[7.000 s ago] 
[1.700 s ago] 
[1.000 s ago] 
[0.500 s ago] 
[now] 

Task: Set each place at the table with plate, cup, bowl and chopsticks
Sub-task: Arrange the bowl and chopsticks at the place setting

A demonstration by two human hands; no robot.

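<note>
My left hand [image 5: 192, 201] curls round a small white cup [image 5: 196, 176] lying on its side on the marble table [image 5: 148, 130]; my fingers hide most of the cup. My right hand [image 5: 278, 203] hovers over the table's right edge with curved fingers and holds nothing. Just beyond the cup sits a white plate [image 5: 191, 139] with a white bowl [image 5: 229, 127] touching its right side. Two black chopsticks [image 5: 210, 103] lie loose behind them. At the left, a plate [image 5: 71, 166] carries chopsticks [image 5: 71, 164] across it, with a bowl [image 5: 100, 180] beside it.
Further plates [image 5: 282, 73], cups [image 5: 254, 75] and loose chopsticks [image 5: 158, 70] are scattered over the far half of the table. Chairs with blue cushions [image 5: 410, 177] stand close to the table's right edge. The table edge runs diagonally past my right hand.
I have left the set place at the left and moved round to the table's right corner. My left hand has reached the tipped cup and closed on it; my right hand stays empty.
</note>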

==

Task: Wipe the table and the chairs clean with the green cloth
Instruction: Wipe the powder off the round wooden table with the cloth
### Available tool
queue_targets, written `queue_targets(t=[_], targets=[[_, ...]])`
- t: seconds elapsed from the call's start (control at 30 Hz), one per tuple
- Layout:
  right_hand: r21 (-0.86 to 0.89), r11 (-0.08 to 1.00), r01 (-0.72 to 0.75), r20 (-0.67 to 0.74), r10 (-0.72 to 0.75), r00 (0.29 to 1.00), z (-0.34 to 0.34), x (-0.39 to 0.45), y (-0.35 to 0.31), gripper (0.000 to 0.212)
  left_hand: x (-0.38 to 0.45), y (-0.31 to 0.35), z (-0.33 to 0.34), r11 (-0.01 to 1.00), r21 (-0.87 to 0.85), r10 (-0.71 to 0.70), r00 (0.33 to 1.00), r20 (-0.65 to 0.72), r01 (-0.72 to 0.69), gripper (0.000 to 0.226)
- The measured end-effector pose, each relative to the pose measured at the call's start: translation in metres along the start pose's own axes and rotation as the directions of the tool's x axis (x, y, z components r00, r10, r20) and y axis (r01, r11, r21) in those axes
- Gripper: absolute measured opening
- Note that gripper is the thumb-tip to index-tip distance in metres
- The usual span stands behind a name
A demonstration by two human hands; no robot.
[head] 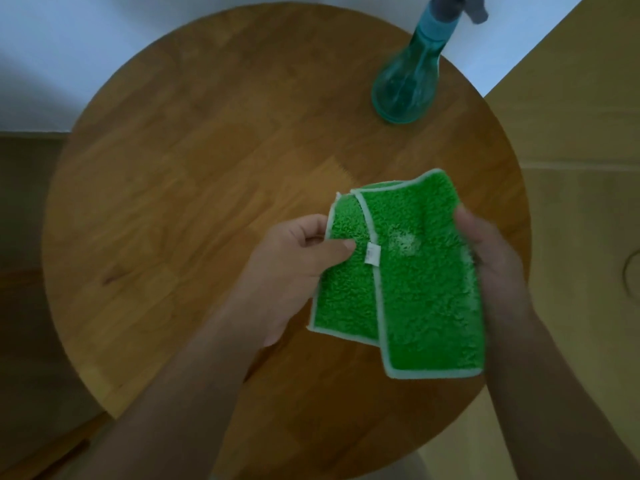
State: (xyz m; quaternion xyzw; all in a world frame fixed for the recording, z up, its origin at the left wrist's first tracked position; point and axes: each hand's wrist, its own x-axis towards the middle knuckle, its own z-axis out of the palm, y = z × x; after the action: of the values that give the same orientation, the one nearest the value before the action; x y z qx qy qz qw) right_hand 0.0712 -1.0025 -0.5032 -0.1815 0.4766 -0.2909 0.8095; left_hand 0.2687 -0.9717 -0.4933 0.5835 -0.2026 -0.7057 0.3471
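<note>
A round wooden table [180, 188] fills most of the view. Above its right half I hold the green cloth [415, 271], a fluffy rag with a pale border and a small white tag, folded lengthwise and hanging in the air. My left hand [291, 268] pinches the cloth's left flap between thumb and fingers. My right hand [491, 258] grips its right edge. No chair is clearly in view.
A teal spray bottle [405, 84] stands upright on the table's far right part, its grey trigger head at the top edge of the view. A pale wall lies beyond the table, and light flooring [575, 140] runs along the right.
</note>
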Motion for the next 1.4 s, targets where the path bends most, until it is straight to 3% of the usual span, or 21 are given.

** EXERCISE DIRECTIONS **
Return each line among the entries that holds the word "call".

** SOLUTION TO THE PROBLEM **
- t: seconds elapsed from the call's start (control at 30 Hz), one per tuple
- The measured end-effector pose, each relative to the pose measured at the call's start: translation in metres along the start pose's own axes and rotation as the directions of the tool's x axis (x, y, z components r00, r10, r20) and y axis (r01, r11, r21) in those axes

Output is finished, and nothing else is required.